#### Directions for this task
Starting at the line that has "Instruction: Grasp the" and stopping after the line that has "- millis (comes", reproduce the listing below exactly; omit everything else.

#### Task data
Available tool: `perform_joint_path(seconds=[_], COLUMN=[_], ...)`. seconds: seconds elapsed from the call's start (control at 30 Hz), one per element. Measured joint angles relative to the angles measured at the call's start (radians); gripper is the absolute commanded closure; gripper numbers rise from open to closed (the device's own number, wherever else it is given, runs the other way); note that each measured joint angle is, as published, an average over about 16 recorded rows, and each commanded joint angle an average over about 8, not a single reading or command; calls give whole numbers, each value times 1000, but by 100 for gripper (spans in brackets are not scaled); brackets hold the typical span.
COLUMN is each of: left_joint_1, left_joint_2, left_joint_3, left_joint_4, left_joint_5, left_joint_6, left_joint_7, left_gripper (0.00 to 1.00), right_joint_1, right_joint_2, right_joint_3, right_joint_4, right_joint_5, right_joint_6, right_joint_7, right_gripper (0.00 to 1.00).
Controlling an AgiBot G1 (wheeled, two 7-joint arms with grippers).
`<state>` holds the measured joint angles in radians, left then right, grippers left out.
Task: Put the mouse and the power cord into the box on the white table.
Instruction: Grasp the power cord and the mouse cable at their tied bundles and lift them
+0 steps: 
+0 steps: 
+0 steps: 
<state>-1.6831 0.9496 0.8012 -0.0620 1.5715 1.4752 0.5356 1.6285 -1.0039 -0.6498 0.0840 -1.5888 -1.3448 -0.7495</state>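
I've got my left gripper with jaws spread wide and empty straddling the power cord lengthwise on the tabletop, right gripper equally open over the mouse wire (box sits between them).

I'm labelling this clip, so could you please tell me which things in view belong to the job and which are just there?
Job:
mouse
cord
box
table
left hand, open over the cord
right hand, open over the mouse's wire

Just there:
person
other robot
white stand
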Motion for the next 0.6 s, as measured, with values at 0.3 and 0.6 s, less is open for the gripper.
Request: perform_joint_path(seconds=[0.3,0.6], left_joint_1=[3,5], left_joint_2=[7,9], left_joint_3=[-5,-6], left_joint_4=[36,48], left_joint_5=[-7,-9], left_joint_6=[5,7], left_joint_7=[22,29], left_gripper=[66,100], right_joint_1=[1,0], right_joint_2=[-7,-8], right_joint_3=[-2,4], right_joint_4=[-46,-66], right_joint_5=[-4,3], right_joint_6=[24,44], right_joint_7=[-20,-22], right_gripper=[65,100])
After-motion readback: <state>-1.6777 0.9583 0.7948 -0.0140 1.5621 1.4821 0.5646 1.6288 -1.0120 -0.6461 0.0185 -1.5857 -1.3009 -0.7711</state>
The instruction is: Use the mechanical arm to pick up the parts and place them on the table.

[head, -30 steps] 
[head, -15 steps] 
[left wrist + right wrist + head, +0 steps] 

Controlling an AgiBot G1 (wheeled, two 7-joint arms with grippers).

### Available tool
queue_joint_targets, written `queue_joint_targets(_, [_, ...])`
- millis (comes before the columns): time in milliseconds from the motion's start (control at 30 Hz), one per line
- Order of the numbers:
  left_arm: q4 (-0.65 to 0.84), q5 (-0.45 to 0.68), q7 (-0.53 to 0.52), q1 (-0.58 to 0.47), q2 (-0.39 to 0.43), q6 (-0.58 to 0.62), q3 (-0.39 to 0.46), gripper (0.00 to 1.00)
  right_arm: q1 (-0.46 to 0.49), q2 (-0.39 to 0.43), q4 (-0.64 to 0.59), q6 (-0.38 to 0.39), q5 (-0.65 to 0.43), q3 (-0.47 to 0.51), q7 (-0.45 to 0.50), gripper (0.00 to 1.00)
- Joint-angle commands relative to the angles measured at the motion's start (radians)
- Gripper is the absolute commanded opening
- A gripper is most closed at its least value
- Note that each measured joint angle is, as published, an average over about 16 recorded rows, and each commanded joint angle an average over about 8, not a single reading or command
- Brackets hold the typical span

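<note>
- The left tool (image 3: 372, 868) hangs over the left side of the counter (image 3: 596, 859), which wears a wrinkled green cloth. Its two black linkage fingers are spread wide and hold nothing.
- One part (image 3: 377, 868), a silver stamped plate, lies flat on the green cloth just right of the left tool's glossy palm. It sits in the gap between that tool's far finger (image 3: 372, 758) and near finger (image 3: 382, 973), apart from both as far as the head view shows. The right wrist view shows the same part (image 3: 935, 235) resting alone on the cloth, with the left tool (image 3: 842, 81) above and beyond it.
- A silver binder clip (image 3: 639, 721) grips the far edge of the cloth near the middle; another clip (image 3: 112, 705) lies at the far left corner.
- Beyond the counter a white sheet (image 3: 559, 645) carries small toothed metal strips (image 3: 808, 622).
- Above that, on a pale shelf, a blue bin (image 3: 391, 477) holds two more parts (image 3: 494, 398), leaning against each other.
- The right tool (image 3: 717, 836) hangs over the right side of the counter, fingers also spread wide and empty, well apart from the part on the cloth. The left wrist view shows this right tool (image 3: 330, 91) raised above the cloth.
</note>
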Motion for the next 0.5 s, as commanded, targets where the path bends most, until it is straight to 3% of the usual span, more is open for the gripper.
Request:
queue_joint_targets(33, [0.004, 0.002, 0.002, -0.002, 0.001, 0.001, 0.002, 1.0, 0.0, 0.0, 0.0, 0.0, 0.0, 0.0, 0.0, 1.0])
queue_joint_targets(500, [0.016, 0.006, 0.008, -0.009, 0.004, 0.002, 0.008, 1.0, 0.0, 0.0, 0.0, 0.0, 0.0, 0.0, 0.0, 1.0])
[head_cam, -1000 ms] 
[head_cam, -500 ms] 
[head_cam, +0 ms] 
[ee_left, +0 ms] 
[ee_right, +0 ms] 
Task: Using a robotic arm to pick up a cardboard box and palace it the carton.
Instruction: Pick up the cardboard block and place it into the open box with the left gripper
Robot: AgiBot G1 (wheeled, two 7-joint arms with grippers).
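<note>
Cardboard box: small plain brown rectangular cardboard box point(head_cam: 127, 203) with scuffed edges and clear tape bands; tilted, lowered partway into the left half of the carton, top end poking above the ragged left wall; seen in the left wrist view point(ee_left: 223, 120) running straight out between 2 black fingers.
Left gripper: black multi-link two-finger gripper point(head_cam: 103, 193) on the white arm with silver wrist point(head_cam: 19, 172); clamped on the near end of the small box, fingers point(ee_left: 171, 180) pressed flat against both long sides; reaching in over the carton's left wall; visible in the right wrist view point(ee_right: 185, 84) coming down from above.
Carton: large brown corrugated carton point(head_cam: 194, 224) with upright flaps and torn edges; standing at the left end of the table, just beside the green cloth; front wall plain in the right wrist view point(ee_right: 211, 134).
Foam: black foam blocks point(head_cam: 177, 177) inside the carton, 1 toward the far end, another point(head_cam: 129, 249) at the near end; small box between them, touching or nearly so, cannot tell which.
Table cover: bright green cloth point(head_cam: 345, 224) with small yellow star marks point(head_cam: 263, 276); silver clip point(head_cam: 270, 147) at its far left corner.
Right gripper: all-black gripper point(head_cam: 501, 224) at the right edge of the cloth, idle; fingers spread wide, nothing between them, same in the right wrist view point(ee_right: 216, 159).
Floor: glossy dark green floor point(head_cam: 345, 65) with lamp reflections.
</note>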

#### Answer to this problem
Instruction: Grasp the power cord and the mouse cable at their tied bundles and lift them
+0 steps: 
+0 steps: 
+0 steps: 
<state>-1.6831 0.9496 0.8012 -0.0620 1.5715 1.4752 0.5356 1.6285 -1.0039 -0.6498 0.0840 -1.5888 -1.3448 -0.7495</state>
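I've got my left gripper with jaws spread wide and empty straddling the power cord lengthwise on the tabletop, right gripper equally open over the mouse wire (box sits between them).

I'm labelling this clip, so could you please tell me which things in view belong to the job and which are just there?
Job:
mouse
cord
box
table
left hand, open over the cord
right hand, open over the mouse's wire

Just there:
person
other robot
white stand
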Motion for the next 0.6 s, as measured, with values at 0.3 and 0.6 s, less is open for the gripper.
Request: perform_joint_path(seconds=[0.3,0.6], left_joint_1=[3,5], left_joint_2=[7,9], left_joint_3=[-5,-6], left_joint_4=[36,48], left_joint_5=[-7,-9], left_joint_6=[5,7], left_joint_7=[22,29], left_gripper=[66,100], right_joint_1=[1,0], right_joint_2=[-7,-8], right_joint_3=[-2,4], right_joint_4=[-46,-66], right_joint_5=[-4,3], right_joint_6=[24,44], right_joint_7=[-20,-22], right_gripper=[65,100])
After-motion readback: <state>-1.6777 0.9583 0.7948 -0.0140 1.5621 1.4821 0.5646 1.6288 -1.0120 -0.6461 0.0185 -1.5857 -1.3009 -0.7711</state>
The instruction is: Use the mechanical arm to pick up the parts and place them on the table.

[head, -30 steps] 
[head, -15 steps] 
[left wrist + right wrist + head, +0 steps] 

Controlling an AgiBot G1 (wheeled, two 7-joint arms with grippers).

### Available tool
queue_joint_targets, written `queue_joint_targets(_, [_, ...])`
- millis (comes before the columns): time in milliseconds from the motion's start (control at 30 Hz), one per line

What this exercise required is now done.